_Your assignment_: Please produce a character-exact copy of the listing that follows, omitting all images.

-- Opening Marker --

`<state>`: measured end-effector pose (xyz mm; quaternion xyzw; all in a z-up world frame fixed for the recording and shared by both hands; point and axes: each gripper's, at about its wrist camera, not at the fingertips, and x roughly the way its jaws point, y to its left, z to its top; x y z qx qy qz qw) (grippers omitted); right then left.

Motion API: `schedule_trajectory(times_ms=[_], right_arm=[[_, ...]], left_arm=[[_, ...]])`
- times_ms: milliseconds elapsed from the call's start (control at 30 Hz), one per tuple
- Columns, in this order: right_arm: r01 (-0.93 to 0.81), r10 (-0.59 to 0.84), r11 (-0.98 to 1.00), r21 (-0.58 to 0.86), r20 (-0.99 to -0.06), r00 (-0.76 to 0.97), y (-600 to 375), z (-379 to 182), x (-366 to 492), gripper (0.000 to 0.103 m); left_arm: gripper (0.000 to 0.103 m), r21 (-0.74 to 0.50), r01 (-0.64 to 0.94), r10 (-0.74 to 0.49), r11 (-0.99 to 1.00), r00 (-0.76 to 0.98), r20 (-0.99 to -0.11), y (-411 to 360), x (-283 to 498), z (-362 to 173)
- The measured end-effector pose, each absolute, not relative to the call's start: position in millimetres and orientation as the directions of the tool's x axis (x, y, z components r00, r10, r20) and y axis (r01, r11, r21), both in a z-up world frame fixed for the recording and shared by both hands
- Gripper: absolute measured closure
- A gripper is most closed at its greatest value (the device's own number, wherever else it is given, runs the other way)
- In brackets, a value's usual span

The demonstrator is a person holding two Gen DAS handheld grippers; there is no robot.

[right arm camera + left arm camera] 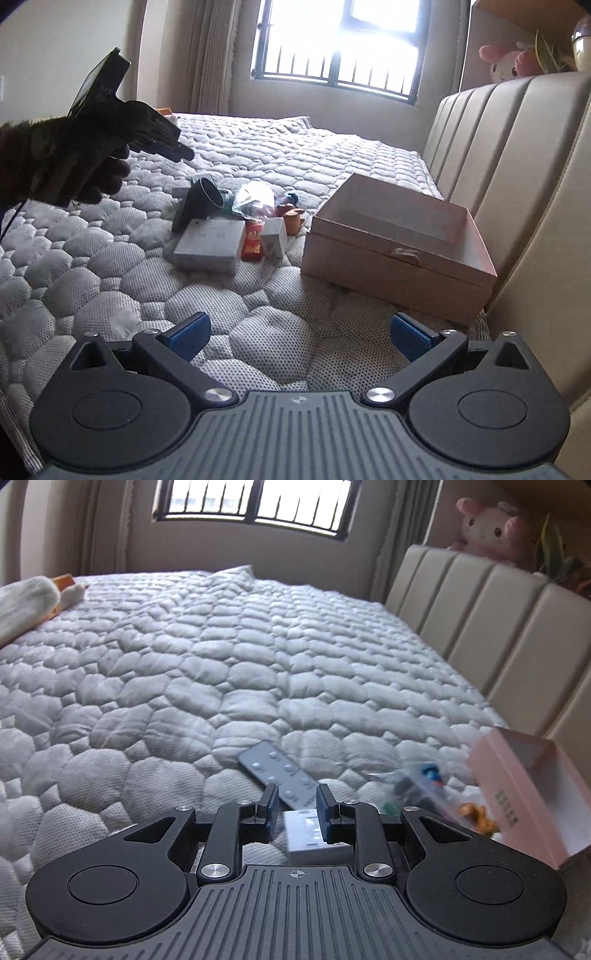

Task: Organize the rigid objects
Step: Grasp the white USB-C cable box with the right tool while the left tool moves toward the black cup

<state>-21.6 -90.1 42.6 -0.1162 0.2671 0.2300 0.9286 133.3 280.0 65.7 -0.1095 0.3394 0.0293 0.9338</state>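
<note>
A pile of small objects lies on the quilted bed. In the right wrist view I see a flat white box (pixel 208 243), a small white cube (pixel 275 236), a red packet (pixel 253 240), a dark cup (pixel 207 194) and an open pink box (pixel 399 243). My left gripper (pixel 297 808) hovers just above the white box (pixel 314 834), jaws narrowly apart and empty, with a grey remote (pixel 280 775) just beyond. It shows in the right wrist view (pixel 173 147), held above the pile. My right gripper (pixel 299 334) is wide open and empty, near the bed's front.
A padded beige headboard (pixel 517 177) runs along the right, close behind the pink box (pixel 528 794). A pink plush (pixel 487 528) sits on top of it. A plush duck (pixel 33 598) lies at the far left of the bed. A barred window (pixel 340 48) is behind.
</note>
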Motion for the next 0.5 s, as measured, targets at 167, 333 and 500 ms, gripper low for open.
schedule_trajectory(times_ms=[167, 333, 500], right_arm=[[-0.462, 0.355, 0.886, -0.042, -0.579, 0.734, -94.0, 35.3, -10.4, 0.000], [-0.429, 0.323, 0.902, -0.037, -0.600, 0.732, -85.6, 31.4, 1.0, 0.000], [-0.433, 0.342, 0.901, -0.005, -0.606, 0.718, -83.8, 35.9, 8.2, 0.000]], left_arm=[[0.079, -0.277, -0.124, -0.082, 0.953, 0.773, -0.629, 288.0, 165.2, 57.0], [0.079, -0.319, -0.058, -0.198, 0.946, 0.674, -0.711, 278.6, 196.5, 29.1], [0.079, -0.435, 0.015, -0.338, 0.900, 0.653, -0.678, 282.9, 171.8, 26.6]])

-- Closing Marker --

_Worked solution_:
`<state>`: measured end-effector pose (xyz mm; quaternion xyzw; all in a z-up world frame fixed for the recording and shared by both hands; point and axes: each gripper's, at about its wrist camera, not at the fingertips, and x roughly the way its jaws point, y to its left, z to its top; x y z qx qy qz qw) (grippers omitted); right then left.

Motion API: `schedule_trajectory(times_ms=[_], right_arm=[[_, ...]], left_arm=[[_, ...]])`
- times_ms: milliseconds elapsed from the call's start (control at 30 Hz), one per tuple
- Columns, in this order: right_arm: r01 (-0.93 to 0.81), r10 (-0.59 to 0.84), r11 (-0.98 to 1.00), r21 (-0.58 to 0.86), r20 (-0.99 to -0.06), r00 (-0.76 to 0.97), y (-600 to 375), z (-379 to 182), x (-366 to 492), gripper (0.000 to 0.103 m); left_arm: gripper (0.000 to 0.103 m), r21 (-0.74 to 0.50), r01 (-0.64 to 0.94), r10 (-0.74 to 0.49), r11 (-0.99 to 1.00), r00 (-0.76 to 0.98), r20 (-0.99 to -0.11), y (-411 to 360), x (-283 to 498), z (-362 to 173)
- The measured end-effector pose, each absolute, not relative to the call's start: position in millimetres and orientation as the directions of the tool's x axis (x, y, z components r00, r10, r20) and y axis (r01, r11, r21), both in a z-up world frame fixed for the recording and shared by both hands
- Gripper: absolute measured closure
- A gripper is most closed at its greatest value (the device's own number, wherever else it is given, runs the other way)
- In brackets, a value's usual span

The demonstrator is a person holding two Gen DAS handheld grippers; there is no robot.

[right arm camera + left arm camera] 

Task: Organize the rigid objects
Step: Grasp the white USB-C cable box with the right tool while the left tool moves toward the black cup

<state>-21.6 -90.1 42.6 -0.1162 0.2671 0.2300 0.9286 133.3 280.0 65.7 -0.1095 0.3394 0.0293 0.9338</state>
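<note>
A pile of small objects lies on the quilted bed. In the right wrist view I see a flat white box (pixel 208 243), a small white cube (pixel 275 236), a red packet (pixel 253 240), a dark cup (pixel 207 194) and an open pink box (pixel 399 243). My left gripper (pixel 297 808) hovers just above the white box (pixel 314 834), jaws narrowly apart and empty, with a grey remote (pixel 280 775) just beyond. It shows in the right wrist view (pixel 173 147), held above the pile. My right gripper (pixel 299 334) is wide open and empty, near the bed's front.
A padded beige headboard (pixel 517 177) runs along the right, close behind the pink box (pixel 528 794). A pink plush (pixel 487 528) sits on top of it. A plush duck (pixel 33 598) lies at the far left of the bed. A barred window (pixel 340 48) is behind.
</note>
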Motion for the next 0.5 s, as measured, targets at 167, 333 and 500 ms, gripper low for open.
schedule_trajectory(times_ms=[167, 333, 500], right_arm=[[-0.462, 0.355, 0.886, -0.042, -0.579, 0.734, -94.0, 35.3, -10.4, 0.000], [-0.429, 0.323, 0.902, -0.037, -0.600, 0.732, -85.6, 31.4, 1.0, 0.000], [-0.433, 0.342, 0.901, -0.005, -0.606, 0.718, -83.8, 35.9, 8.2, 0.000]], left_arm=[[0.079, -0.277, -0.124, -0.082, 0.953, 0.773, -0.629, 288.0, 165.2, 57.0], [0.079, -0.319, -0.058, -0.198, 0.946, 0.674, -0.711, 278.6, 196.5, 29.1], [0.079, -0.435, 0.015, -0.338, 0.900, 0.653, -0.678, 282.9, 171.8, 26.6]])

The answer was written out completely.